Vi segnaliamo una recente sentenza del Consiglio di Stato riguardante un ricorso, già rigettato dal TAR della Puglia, proposto contro l’Azienda di Lecce che aveva disposto il sequestro di pane già precotto messo in vendita tramite gli espositori self-service, da parte di un’impresa di distribuzione alimentare al fine di ottenere un parere sulla legittimità o meno di questa modalità di vendita.

Nei supermercati è sempre più frequente l’utilizzo di contenitori in cui viene riposto il pane sfuso di solito proveniente da cottura di pane precotto precedentemente, a disposizione dei clienti che, seguendo le indicazioni apposite riportate accanto agli stessi contenitori possono ritirarlo, inserirlo in appositi sacchetti, pesarlo con un riferimento numerico, stampare lo scontrino con relativo prezzo, peso ed informazioni di legge ed apporlo sullo stesso sacchetto.

La motivazione del sequestro risiedeva nel fatto che un cliente senza dotarsi di appositi guanti aveva prelevato da un apposito erogatore a cassetto alcuni pezzi di pane precotto, dopo averne toccati con le mani diversi di questi, e li aveva imbustati, prezzati ed acquistati. Ciò era avvenuto senza la presenza di un operatore che potesse controllare il rispetto delle modalità di prelievo ed acquisto da parte della clientela.

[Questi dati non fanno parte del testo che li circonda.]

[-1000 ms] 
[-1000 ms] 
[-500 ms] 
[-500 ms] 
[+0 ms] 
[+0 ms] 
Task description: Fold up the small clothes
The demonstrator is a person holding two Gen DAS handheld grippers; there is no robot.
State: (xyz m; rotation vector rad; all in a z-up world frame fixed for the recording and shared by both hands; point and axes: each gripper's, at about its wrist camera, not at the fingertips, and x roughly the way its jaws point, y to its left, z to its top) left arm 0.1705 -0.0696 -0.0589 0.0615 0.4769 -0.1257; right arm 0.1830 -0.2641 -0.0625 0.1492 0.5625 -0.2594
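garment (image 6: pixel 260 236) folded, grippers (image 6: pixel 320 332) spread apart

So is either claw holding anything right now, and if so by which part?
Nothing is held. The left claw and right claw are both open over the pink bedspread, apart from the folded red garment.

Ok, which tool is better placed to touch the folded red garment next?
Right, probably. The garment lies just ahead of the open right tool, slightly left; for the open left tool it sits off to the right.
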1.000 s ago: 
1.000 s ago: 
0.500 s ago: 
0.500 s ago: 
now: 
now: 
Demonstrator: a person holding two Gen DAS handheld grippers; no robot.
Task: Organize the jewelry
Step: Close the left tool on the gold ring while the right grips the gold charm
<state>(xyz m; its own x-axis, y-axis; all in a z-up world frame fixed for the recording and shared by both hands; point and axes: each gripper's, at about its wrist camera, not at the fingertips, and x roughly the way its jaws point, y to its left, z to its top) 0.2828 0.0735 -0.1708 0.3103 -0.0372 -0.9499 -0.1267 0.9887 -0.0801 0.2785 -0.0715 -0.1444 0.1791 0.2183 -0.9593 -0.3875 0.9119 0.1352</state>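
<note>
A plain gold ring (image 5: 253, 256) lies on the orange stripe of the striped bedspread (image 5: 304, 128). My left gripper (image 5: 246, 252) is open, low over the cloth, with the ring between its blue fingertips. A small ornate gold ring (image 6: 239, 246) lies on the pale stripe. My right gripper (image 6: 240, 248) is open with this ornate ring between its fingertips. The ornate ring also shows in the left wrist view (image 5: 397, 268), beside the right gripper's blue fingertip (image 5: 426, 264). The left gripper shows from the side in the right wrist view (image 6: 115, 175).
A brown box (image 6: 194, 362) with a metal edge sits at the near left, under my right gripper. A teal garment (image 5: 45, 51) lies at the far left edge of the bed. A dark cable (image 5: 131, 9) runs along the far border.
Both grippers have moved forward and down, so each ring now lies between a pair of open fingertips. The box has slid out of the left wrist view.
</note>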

Il Consigli di Stato ha richiamato le norme che prevedono l’obbligo del preconfezionamento del pane precotto, surgelato o meno, sia l’art. 14 comma 4 L.580/67 che l’art. 1 del Regolamento sulla revisione della normativa in materia di lavorazione e commercio del pane, approvato con DPR 30/11/1998 n. 502. Entrambi i provvedimenti stabiliscono che oltre che preconfezionato il pane deve essere etichettato secondo le indicazioni previste dalla normativa vigente e posto in vendita in comparti separati da quelli in cui viene collocato il pane fresco informando il consumatore sulla natura del prodotto. La Corte oltre a reputare chiare le disposizioni sul preconfezionamento, sia quella primaria che quella regolamentare, ritiene solo, in via eccezionale che le operazioni di preconfezionamento possano avvenire nella medesima area di vendita fatte salve le norme igienico-sanitarie. Nella fattispecie pertanto, il Consiglio di Stato, rilevando che le modalità di vendita utilizzata dall’impresa ricorrente non dà garanzie sull’igiene e la sicurezza alimentare, finalità evidenziata dalla disposizione regolamentare, in quanto permette al consumatore, prima del confezionamento di entrare in contatto con il pane e riporlo poi nell’erogatore , danneggiando altri futuri ed ignari clienti, dichiara inammissibile il ricorso di primo grado sancendo come illegittima la prassi adottata soprattutto nella grande distribuzione (GDO) di consentire direttamente ai clienti il confezionamento del pane.